What you have to do => Reproduce the data below in full. Nothing should differ from the original.

Recorded data =>
•••
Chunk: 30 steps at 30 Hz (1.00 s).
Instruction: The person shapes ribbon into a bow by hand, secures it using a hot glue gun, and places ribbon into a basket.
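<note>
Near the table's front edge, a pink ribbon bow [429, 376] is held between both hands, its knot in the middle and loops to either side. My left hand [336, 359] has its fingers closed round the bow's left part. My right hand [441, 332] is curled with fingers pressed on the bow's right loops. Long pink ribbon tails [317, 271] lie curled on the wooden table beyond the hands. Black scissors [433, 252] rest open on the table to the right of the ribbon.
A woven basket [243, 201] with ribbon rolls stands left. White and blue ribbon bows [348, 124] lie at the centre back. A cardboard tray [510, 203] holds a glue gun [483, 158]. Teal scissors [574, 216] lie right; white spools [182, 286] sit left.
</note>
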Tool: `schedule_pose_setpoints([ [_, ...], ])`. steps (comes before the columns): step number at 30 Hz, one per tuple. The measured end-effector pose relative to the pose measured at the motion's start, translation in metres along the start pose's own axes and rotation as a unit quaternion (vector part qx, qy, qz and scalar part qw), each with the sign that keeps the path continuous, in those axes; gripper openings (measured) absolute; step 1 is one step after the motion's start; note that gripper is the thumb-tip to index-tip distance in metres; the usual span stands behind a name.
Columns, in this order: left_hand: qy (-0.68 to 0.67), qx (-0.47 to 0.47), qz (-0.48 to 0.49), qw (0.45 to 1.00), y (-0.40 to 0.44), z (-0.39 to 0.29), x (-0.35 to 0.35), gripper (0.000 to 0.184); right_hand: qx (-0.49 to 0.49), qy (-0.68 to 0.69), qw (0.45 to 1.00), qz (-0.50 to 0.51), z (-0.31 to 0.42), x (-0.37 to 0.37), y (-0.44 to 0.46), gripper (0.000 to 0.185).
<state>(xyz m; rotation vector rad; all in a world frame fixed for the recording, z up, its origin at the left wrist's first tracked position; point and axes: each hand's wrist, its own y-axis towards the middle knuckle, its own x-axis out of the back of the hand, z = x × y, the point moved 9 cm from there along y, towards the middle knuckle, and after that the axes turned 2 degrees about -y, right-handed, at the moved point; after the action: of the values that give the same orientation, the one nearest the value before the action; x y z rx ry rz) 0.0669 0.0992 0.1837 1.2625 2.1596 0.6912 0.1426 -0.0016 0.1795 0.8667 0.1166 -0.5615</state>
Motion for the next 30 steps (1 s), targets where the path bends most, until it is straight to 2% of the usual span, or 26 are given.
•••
Response =>
Chunk: 30 steps at 30 Hz (1.00 s).
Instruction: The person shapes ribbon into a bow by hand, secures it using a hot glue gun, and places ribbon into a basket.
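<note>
Near the table's front edge, a pink ribbon bow [429, 376] is held between both hands, its knot in the middle and loops to either side. My left hand [336, 359] has its fingers closed round the bow's left part. My right hand [441, 332] is curled with fingers pressed on the bow's right loops. Long pink ribbon tails [317, 271] lie curled on the wooden table beyond the hands. Black scissors [433, 252] rest open on the table to the right of the ribbon.
A woven basket [243, 201] with ribbon rolls stands left. White and blue ribbon bows [348, 124] lie at the centre back. A cardboard tray [510, 203] holds a glue gun [483, 158]. Teal scissors [574, 216] lie right; white spools [182, 286] sit left.
</note>
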Tool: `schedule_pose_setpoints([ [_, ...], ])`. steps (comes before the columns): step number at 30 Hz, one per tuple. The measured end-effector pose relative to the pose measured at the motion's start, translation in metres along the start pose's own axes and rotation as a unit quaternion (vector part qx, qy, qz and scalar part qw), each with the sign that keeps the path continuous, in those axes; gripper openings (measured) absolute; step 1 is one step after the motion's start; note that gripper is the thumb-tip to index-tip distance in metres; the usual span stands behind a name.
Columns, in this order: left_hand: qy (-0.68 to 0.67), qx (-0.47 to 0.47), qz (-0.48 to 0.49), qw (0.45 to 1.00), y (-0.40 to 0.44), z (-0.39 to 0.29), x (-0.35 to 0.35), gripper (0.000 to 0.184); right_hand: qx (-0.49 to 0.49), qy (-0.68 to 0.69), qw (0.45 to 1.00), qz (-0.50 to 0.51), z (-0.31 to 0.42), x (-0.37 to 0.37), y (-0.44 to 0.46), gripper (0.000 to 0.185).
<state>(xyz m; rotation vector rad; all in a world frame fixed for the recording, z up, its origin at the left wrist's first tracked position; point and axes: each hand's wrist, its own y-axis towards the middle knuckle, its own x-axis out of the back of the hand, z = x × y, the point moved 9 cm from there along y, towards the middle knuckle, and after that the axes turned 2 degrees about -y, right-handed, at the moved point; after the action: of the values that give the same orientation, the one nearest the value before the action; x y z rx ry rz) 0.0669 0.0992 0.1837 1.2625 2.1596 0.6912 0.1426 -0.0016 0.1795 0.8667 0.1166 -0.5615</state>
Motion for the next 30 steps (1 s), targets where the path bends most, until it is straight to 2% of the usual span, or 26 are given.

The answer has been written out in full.